With the advent of the web and increased business process automation, companies are increasingly finding themselves inundated with vast troves of data. Making sense of and extracting insights from this data is a job that requires a wide range of skills – from the technical to the inferential – which are seldom found together in a single professional. This is the job of the Data Scientist – a job that most companies of significant size will need to fill in the coming years.
The following is a very insightful exchange about the Data Scientist role from a recent webinar sponsored by Research Access and GreenBook on the subject of Big Data. Four expert panelists contributed to the discussion:
- Steve Cohen of In4mation Insights
- Romi Mahajan of Metavana
- Lenny Murphy from GreenBook
- Charlie Wardell of Decooda
I hope you enjoy this interesting and insightful exchange as much as I did.
Steve Cohen: Just as “Big Data” has been thrown around, there’s a new term thrown around called the “data scientist.” So the question is I’ve seen it kinda pop up in a lot of blogs and discussions and so on about what a data scientist is. Again, the best definition of a data scientist I’ve seen, it’s somebody who has really three skills. The three skills are statistical skills – that is, you can model data and extract value from a model. The second one is somebody who has hacking skills. I don’t mean hacking in the bad sense of the word but hacking in terms of somebody who could be presented with a data set and, no matter what form it’s in, can pull it into a form that you can do modeling on. But the third and most important part is somebody who understands the subject matter and can extract the value from the information. That’s a very rare person. So if there are any people listening right now who have those three skills, you’re gonna be quite valuable over the next 10 to 20 years or so because there aren’t many of you out there; trust me.
Romi Mahajan: Update your resume and get on LinkedIn if you want a job.
Steve Cohen: Don’t worry.
Lenny Murphy: We recently predicted that there’s a gap of something like 100,000 data scientists needed.
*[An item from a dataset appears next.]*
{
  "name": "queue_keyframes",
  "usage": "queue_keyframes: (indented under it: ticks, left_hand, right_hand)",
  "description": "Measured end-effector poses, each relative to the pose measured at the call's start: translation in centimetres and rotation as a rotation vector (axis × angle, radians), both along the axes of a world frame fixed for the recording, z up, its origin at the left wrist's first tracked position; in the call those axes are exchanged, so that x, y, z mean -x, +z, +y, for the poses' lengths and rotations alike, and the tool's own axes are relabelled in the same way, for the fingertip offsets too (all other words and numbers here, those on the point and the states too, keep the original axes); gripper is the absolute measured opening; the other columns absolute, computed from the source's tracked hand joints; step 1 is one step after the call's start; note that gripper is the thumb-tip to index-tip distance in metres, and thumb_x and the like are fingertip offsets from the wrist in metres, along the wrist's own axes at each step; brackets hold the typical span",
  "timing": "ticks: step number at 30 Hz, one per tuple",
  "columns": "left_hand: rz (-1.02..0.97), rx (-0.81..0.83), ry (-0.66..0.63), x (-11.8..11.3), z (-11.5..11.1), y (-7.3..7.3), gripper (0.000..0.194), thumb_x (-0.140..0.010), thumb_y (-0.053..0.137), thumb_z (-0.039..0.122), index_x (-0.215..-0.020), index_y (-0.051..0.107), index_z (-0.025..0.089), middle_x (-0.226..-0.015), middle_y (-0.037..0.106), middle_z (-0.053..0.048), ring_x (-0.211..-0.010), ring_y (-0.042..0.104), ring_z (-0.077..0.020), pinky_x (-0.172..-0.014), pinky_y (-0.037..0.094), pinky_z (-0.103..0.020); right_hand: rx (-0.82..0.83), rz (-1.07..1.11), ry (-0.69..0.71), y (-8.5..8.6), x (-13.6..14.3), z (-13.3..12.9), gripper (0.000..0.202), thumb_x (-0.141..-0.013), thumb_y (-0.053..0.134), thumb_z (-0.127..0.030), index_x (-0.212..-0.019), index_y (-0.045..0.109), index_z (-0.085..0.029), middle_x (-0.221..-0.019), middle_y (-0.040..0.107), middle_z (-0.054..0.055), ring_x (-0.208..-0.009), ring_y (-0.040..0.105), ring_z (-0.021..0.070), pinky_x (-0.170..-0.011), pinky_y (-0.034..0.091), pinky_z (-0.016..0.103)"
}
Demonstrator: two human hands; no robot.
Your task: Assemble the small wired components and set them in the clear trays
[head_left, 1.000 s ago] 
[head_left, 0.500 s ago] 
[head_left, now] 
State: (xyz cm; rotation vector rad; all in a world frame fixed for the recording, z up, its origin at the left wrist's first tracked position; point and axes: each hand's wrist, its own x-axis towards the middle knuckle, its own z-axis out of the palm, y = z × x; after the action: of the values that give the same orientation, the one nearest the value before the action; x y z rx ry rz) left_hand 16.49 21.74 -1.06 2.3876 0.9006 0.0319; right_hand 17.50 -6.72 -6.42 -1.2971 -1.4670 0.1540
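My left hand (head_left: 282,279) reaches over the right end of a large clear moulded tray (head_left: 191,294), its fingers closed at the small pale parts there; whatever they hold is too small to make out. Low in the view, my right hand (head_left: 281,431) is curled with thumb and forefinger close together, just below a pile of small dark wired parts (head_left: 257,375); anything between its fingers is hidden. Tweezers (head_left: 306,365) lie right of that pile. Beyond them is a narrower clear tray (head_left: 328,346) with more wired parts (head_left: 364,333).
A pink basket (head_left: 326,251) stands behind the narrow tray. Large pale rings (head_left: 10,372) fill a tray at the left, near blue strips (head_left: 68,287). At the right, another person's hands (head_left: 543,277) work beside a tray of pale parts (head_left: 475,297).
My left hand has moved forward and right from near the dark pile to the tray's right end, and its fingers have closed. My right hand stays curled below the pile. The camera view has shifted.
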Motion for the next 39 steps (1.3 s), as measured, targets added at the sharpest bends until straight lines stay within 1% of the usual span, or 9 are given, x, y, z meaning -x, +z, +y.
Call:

I’m not sure if they used that definition that you used, Steve, but I think it’s a good one. And it’s a real issue. Let’s talk about that for a second right now. I think as technology is evolving and the vision of being able to deliver Big Data from an etiological standpoint is coming to fruition, there’s a human capital gap that I think may become fairly critical in pretty short order.
What the hell do you do with this? What does it really mean? How do we extract real value and deliver real action, as Charlie said, from this? That’s going to require a real retooling both from an educational standpoint, from an HR standpoint, from a policy standpoint in how organizations look at and identify the whole structure to support this type of model.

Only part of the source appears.